Task objective: Exact copy, pictures excluded: write out every line below.

Dataset section:

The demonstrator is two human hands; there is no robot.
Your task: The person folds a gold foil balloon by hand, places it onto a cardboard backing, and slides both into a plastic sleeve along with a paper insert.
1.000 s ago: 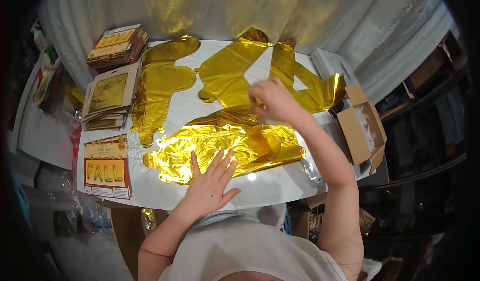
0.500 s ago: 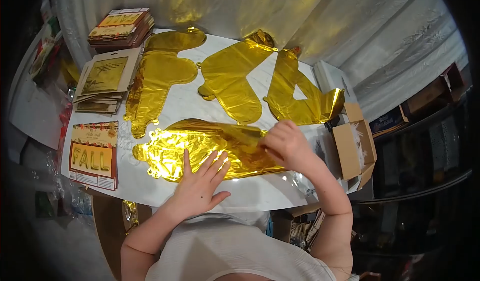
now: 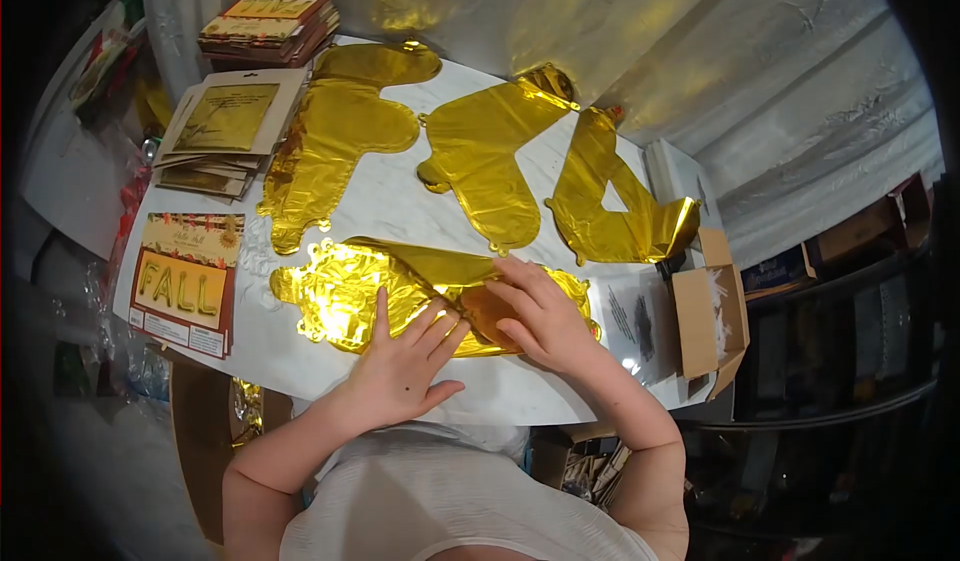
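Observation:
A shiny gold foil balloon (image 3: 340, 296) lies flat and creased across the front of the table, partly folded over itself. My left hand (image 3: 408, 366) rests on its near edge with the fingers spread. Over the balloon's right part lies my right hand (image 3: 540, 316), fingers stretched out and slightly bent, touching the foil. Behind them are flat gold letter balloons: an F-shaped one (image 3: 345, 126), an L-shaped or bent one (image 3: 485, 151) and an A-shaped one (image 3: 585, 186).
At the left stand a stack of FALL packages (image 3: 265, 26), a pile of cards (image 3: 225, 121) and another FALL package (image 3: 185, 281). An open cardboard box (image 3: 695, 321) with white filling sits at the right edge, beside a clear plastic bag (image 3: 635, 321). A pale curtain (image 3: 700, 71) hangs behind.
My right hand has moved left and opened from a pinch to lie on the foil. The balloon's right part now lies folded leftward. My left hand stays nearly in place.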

Solution for this problem:
The demonstrator is two human hands; there is no robot.
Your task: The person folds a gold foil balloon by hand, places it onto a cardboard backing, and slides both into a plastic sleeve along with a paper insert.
1.000 s ago: 
0.500 s ago: 
now: 
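Observation:
A shiny gold foil balloon (image 3: 340, 296) lies flat and creased across the front of the table, partly folded over itself. My left hand (image 3: 408, 366) rests on its near edge with the fingers spread. Over the balloon's right part lies my right hand (image 3: 540, 316), fingers stretched out and slightly bent, touching the foil. Behind them are flat gold letter balloons: an F-shaped one (image 3: 345, 126), an L-shaped or bent one (image 3: 485, 151) and an A-shaped one (image 3: 585, 186).
At the left stand a stack of FALL packages (image 3: 265, 26), a pile of cards (image 3: 225, 121) and another FALL package (image 3: 185, 281). An open cardboard box (image 3: 695, 321) with white filling sits at the right edge, beside a clear plastic bag (image 3: 635, 321). A pale curtain (image 3: 700, 71) hangs behind.
My right hand has moved left and opened from a pinch to lie on the foil. The balloon's right part now lies folded leftward. My left hand stays nearly in place.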

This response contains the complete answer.